Apple intends to remove Ruby entirely from future versions of the macOS operating system. At that point, you will have to use a Ruby version manager or a package manager like Homebrew to install Ruby.

Ruby on Linux

Depending on your distribution, Ruby may or may not be pre-installed on your Linux system. If not, you can install it with your package manager, e.g., RPM, Yum, DPKG, etc. Regardless, the ruby program will end up in the /usr/bin and /usr/lib/ruby directories, just like on a Mac.

As with a Mac, the system version of Ruby may be old compared to the latest release. You can determine the system Ruby version with:

$ /usr/bin/ruby -v

The Linux system Ruby may also suffer from needing root access, as described in the previous section.

Between being outdated and needing root access, the system version of Ruby on Linux is suboptimal for development. Thus, you should install a Ruby version manager, and use it to install the Rubies you need. We discuss Ruby version managers in a later chapter.

What Ruby Am I Running?

You can determine where your system finds the ruby command with this command:

$ which ruby

This shows the path name of the file that will run when you type ruby. The path is the easiest way to tell which Ruby you are running:

  • /usr/bin/ruby

    This is the system Ruby on both Mac and Linux systems. As described above, it isn't suitable for development owing to age and permissions issues. If you see that you are using a system Ruby, you should install a Ruby version manager (discussed later).

    The system Ruby also stores some additional commands (like irb and rake) in the /usr/bin directory. /usr/lib/ruby contains other Ruby components such as the libraries and Gems. On a Mac, /usr/lib/ruby provides access to the Ruby components, but this is just an alias for the real directory that is nested deeply in /System/Library/Frameworks. (You should never modify or delete files in this directory directly.)

  • /usr/local/rbenv/shims/ruby

    The presence of the words "rbenv" or "shims" means you are using a version of Ruby installed by the rbenv Ruby version manager. We discuss rbenv later on. Note that the pathname may not match the one shown: look for "rbenv" or "shims" as part of the name to determine if you are using an rbenv-managed Ruby.

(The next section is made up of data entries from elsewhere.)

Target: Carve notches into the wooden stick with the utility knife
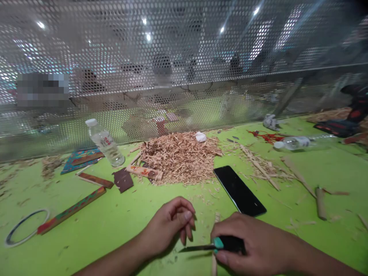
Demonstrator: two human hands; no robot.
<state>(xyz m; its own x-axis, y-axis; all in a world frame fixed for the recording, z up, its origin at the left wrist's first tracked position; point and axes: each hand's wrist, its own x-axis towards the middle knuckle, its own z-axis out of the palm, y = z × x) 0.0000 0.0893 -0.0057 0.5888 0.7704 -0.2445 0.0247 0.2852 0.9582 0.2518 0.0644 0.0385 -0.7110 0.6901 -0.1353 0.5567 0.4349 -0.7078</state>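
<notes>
My right hand (244, 243) is wrapped round a utility knife (230, 244) with a black and teal handle. Its blade points left, toward my left hand (172, 222), which is half curled with its fingers slightly apart and nothing visible in it. A thin wooden strip (214, 264) lies on the green table (115, 230) beneath the knife. Just beyond my right hand rests a black phone (240, 190). A heap of wood shavings (181, 159) lies ahead of both hands.
An upright bottle (107, 145), a brown sandpaper piece (123, 180), a painted stick (71, 210) and a ring (27, 227) are at left. At right are a lying bottle (293, 143), a stick (321, 203) and a power tool (345, 115). Behind stands a perforated metal screen (184, 50).
</notes>
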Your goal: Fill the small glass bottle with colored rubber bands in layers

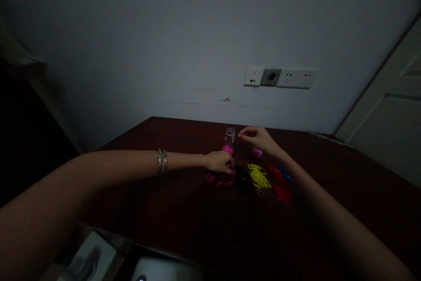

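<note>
Pink rubber bands (228, 183) lie loose on the dark red table, below my left hand (220, 161). That hand is closed, fingertips down, with a bit of pink showing at them. Just behind it stands a clear glass jar (229, 134), upright and without a lid, with pink bands (228, 149) in its lower part. My right hand (258, 137) hovers to the right of the jar's mouth, thumb and fingers pinched together; anything between them is too small to make out. A small pink-purple thing (257, 153) sits below the right hand.
Piles of black bands (242, 178), yellow bands (259, 176), red bands (282, 189) and blue bands (285, 174) run to the right along the table (184, 211). A wall with sockets (279, 78) rises behind. Below the near edge is a white object (164, 270).
</note>
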`<state>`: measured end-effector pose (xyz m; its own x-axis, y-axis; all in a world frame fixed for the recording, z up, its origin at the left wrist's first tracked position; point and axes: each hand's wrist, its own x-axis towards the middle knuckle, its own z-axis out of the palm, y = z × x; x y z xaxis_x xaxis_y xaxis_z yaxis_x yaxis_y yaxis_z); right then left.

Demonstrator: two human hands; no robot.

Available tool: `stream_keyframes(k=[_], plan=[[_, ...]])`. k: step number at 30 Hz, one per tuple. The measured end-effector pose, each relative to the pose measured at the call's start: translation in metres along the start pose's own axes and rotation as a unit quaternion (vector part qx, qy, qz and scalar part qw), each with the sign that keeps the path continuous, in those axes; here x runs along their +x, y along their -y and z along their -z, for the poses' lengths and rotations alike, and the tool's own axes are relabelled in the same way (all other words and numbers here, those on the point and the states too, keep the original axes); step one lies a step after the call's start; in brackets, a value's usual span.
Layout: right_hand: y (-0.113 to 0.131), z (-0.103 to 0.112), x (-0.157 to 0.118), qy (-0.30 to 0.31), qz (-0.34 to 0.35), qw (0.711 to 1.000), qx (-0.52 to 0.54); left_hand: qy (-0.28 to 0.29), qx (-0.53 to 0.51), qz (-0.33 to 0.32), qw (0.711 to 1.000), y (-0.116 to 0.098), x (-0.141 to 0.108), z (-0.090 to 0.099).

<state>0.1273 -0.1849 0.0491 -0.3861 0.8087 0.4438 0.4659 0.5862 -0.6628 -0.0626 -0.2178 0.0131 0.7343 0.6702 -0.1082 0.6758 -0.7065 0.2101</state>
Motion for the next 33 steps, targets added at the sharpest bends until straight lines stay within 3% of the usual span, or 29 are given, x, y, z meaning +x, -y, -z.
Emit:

  • /usr/local/rvm/rubies/ruby-2.2.2/bin/ruby

    The presence of the word "rvm" means you are using a version of Ruby installed by the RVM Ruby version manager. Note that this path name also shows you which Ruby version is now active. We discuss RVM later on. Note that the pathname may not match the one shown: look for "rvm" as part of the name to determine if you are using an RVM-managed Ruby.

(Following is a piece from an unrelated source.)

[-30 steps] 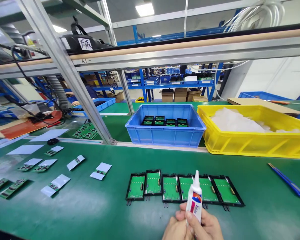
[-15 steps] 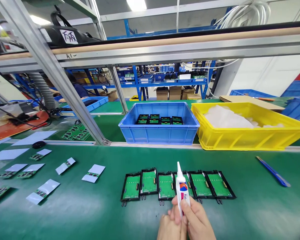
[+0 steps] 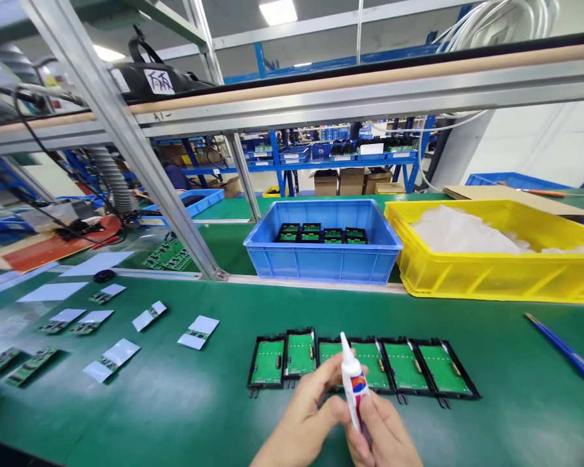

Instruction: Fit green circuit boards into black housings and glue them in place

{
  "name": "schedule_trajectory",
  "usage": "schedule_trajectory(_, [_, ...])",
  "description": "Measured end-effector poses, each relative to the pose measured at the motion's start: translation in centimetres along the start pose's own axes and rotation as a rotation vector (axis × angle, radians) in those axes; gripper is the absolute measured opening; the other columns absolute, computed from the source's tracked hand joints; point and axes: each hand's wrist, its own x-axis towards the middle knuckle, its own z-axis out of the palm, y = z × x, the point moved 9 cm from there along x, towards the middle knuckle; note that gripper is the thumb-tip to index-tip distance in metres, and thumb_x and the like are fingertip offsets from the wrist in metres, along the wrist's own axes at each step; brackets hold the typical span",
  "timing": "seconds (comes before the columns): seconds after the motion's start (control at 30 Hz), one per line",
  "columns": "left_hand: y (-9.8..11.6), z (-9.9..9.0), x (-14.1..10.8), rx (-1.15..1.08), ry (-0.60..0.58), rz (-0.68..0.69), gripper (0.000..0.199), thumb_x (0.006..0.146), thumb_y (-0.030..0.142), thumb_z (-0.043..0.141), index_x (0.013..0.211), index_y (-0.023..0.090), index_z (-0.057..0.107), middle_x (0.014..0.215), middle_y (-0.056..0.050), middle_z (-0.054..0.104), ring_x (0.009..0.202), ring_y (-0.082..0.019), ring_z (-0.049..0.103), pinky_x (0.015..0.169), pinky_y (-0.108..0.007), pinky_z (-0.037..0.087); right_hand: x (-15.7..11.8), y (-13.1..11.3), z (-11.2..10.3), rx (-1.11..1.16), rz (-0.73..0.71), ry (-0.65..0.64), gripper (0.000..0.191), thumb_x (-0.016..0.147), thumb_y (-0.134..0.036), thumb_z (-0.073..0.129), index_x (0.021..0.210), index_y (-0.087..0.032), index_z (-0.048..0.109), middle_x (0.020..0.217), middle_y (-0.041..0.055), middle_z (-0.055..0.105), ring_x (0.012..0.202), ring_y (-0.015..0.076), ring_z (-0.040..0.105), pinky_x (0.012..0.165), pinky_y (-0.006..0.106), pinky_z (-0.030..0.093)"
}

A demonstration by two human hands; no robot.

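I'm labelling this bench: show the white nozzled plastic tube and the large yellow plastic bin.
White nozzled plastic tube [image 3: 357,386]: head view, on its printed body.
Large yellow plastic bin [image 3: 496,277]: head view, on its front wall.

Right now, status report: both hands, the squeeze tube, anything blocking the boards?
Right hand gripping white squeeze tube, tip uppermost. Left hand alongside, contact unclear. Left hand partly blocks view of third framed circuit board from left.

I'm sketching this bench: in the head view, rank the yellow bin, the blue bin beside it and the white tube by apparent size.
1. Yellow bin
2. Blue bin
3. White tube, though nearer
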Motion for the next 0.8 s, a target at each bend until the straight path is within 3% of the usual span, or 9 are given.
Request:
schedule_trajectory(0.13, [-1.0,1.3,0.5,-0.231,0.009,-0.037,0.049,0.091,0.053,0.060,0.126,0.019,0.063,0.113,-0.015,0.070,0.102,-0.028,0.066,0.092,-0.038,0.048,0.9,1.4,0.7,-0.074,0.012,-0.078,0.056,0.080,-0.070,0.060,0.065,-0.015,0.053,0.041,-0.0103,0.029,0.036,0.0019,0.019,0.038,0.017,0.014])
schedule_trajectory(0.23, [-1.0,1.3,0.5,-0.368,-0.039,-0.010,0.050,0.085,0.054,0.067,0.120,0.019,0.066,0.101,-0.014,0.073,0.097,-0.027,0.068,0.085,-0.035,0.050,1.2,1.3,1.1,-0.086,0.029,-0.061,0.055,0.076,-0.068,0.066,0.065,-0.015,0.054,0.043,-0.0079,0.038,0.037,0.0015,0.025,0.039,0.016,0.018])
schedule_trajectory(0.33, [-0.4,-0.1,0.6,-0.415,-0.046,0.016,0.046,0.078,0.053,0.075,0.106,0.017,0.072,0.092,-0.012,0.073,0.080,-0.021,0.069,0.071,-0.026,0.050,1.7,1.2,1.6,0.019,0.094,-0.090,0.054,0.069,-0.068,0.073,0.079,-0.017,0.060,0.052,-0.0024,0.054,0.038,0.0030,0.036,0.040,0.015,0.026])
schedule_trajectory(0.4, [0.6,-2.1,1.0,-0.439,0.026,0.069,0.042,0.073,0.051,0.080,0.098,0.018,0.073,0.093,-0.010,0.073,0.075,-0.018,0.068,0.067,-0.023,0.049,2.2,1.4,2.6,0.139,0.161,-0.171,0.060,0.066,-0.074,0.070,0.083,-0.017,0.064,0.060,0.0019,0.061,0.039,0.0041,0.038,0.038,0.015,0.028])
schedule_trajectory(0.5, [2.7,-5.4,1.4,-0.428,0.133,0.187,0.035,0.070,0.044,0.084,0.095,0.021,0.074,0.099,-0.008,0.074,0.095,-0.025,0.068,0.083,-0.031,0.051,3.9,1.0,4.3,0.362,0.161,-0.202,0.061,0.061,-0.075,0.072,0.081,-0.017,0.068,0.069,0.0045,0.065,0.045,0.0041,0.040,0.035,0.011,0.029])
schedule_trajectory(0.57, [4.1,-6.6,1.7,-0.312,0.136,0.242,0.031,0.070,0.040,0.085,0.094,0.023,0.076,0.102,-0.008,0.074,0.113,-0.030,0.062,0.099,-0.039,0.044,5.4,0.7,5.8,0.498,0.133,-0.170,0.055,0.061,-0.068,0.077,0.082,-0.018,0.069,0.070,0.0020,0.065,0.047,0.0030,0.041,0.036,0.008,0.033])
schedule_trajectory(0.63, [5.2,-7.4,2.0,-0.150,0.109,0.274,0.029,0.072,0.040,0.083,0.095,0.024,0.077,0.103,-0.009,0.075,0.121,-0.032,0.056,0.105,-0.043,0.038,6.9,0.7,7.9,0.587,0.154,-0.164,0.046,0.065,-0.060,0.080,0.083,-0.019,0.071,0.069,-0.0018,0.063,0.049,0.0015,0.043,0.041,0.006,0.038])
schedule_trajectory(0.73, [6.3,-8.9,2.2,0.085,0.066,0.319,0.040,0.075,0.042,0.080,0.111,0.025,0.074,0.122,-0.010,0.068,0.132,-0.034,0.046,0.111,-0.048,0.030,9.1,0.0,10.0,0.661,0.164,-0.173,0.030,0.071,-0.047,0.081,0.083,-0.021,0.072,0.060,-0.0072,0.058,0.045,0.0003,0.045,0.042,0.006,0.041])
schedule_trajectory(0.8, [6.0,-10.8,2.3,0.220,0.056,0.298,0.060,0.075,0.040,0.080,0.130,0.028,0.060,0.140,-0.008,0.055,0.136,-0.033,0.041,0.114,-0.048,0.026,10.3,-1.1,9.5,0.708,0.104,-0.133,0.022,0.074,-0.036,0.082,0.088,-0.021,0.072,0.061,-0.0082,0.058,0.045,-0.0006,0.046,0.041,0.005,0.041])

Other names are possible as well, but these are the ones -- with variations as mentioned above -- you are most likely to see. The most likely variation is that you may have rbenv or RVM configured to install Ruby somewhere in your home directory.

To determine what version of Ruby is current, run:

$ ruby -v

To learn what the latest version of Ruby is, visit the Ruby download page. The "Stable" version with the highest version number is the latest version.

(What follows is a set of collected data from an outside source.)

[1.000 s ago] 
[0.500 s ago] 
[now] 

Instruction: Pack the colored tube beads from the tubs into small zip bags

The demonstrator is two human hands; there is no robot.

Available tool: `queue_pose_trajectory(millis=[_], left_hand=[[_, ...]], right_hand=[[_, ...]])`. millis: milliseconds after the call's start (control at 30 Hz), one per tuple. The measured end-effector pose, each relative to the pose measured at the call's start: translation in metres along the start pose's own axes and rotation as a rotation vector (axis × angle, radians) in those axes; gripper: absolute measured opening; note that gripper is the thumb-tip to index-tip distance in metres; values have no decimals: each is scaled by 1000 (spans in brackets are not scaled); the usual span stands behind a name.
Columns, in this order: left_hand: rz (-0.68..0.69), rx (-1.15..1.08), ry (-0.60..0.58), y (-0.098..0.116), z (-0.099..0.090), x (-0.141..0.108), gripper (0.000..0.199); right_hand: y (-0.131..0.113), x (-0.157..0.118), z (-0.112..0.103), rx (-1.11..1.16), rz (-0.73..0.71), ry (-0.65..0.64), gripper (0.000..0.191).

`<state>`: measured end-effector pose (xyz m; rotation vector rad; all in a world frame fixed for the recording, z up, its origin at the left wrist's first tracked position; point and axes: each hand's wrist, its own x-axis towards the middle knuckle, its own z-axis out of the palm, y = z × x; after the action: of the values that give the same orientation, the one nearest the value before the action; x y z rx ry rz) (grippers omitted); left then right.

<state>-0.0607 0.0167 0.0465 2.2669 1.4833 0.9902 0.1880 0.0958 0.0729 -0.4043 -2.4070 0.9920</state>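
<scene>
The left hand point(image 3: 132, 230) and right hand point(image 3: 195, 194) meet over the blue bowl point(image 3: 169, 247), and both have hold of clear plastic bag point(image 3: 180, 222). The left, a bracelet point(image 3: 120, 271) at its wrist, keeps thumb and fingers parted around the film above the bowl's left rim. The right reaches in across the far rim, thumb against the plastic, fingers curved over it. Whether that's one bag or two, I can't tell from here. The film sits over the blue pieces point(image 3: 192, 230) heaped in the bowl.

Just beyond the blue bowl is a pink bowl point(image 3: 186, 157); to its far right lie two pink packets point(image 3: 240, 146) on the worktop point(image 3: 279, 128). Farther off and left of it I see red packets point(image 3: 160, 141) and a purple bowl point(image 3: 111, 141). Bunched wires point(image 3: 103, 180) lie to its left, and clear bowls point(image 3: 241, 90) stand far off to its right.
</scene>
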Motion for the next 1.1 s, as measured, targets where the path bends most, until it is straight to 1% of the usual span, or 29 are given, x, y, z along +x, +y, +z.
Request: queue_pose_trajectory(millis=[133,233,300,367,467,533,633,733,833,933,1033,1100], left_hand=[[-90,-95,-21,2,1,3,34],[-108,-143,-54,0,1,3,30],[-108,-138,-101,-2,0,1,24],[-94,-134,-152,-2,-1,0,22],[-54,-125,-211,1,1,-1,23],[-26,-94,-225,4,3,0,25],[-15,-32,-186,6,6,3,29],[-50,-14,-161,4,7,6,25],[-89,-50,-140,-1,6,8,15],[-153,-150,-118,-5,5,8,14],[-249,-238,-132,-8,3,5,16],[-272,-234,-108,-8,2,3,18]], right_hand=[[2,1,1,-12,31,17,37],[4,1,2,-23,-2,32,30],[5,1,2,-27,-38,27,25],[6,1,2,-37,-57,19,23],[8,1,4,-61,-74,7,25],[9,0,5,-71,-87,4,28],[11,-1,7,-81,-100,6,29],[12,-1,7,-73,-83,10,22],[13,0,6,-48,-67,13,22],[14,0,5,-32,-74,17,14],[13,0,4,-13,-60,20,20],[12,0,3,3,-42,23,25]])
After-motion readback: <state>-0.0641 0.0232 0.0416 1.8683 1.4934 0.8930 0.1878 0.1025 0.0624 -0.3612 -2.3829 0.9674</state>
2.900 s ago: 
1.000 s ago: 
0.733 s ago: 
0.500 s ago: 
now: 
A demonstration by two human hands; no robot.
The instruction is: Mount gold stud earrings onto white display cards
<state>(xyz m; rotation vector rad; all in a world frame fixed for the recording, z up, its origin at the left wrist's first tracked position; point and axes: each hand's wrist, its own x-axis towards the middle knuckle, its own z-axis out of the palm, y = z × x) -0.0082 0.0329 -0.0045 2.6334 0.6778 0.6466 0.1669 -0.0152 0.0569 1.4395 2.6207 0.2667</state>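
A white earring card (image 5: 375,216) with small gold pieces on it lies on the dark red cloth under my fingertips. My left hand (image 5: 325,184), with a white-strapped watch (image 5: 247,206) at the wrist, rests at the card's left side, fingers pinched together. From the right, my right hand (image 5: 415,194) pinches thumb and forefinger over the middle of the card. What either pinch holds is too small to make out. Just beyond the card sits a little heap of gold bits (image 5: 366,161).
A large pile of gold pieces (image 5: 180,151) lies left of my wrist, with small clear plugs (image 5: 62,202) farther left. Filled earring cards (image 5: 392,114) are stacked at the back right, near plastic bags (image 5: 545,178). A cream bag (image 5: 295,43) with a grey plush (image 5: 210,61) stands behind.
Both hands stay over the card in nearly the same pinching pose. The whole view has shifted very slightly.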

What Gets Installed With Ruby?

Besides the ruby command, a Ruby installation contains a host of other files and tools, including:

  • The core library
  • The standard Library
  • The irb REPL (Read Evaluate Print Loop)
  • The rake utility: a tool to automate Ruby development tasks
  • The gem command: a tool to manage RubyGems
  • Documentation tools (rdoc and ri)


In this chapter, we learned some very basic information about the system version of Ruby. Most importantly, we've pointed out that the system Ruby may not be suitable for development (on Cloud9, this isn't a concern). We also briefly touched on what gets installed with Ruby.

Much of the development process with any programming language is about finding and fixing problems. Sometimes, though, these problems are more about the tools that you use to write, test, build, document, analyze, and distribute the software. To fix these tool-related problems, you need to know your development environment and how the various tools interact with that environment. Ruby is no exception.

In the coming chapters, we'll explore several commonly used Ruby tools and discuss how they work, how they interact with your system, and what you need to do when you have trouble.